- Aline Bárbara Mota de Sá Cabral prestou depoimento à CPMI que investiga descontos indevidos em salários de aposentados e pensionistas.
- Ela rebateu o relator Alfredo Gaspar, dizendo que vai falar sua verdade, não o que ele quer ouvir.
- Aline atuou como secretária e depois como gerente administrativa de empresas ligadas ao empresário Antônio Carlos Camilo Antunes, conhecido como Careca do INSS.
- Gaspar perguntou se ela sabia que o dinheiro era fruto de roubo de aposentados; ela respondeu que não sabia nem desconfiava e que não havia motivo para questionar a origem.

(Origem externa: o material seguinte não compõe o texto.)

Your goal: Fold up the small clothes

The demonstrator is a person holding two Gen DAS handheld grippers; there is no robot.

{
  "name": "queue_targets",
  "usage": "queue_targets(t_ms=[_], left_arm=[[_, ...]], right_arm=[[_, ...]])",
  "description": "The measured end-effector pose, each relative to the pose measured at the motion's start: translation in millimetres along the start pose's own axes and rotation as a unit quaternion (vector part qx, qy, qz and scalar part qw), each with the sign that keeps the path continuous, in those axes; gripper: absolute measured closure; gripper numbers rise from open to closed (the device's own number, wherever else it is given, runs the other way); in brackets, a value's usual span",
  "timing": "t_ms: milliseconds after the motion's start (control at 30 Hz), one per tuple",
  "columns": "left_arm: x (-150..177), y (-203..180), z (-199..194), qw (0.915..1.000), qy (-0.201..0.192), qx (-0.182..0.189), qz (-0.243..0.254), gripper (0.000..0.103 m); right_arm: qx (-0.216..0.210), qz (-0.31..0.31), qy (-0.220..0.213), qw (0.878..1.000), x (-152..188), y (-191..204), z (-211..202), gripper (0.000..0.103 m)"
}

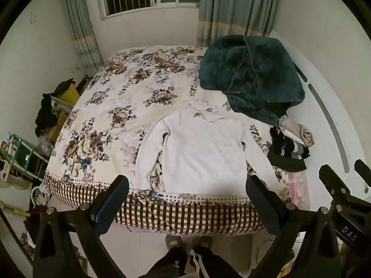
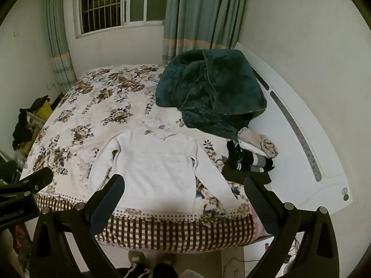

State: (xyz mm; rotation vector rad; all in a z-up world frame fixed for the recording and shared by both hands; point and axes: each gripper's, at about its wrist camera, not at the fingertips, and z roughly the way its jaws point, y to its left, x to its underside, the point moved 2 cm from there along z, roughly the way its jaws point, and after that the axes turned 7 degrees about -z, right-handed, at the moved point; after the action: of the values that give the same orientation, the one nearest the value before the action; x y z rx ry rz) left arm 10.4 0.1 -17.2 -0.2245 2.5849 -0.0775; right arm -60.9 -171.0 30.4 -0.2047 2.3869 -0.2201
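Both the left claw [image 1: 185, 199] and right claw [image 2: 184, 199] hover wide apart and empty above the bed's [image 1: 162, 217] near edge, where the white sweater [image 1: 204, 155] lies spread flat, sleeves out, ready for folding.

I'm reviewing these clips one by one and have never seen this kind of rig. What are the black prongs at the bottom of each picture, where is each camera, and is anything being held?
The black prongs are two-finger grippers, one in each of a person's hands, with no robot arm involved. Each gripper carries a fisheye camera looking along its fingers. One picture comes from the left gripper, the other from the right gripper. Both are wide open and hold nothing. They hang above the near edge of a bed with a floral bedspread. A white long-sleeved top lies flat on it, sleeves out, not yet folded. To its right sits a small pile of clothes, with a dark green blanket bunched behind.
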Motion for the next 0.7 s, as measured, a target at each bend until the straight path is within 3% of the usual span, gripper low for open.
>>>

- A testemunha afirmou exercer funções típicas de secretária, como emissão de passagens, pagamentos de funcionários e demandas pessoais, em empresas ligadas ao acusado, investigado na chamada Operação Sem Desconto.
Aline Bárbara Mota de Sá Cabral, ex-secretária do empresário conhecido como Careca do INSS, prestou depoimento à CPMI que investiga descontos indevidos em salários de aposentados e pensionistas. O ato ocorreu durante a sessão da comissão mista parlamentar.
Durante o depoimento, o relator Gaspar questionou se a testemunha sabia que o dinheiro recebia era fruto de desvio. Aline afirmou que não tinha como saber a origem dos recursos na época, pois atuava apenas como secretária e não investigava os movimentos financeiros.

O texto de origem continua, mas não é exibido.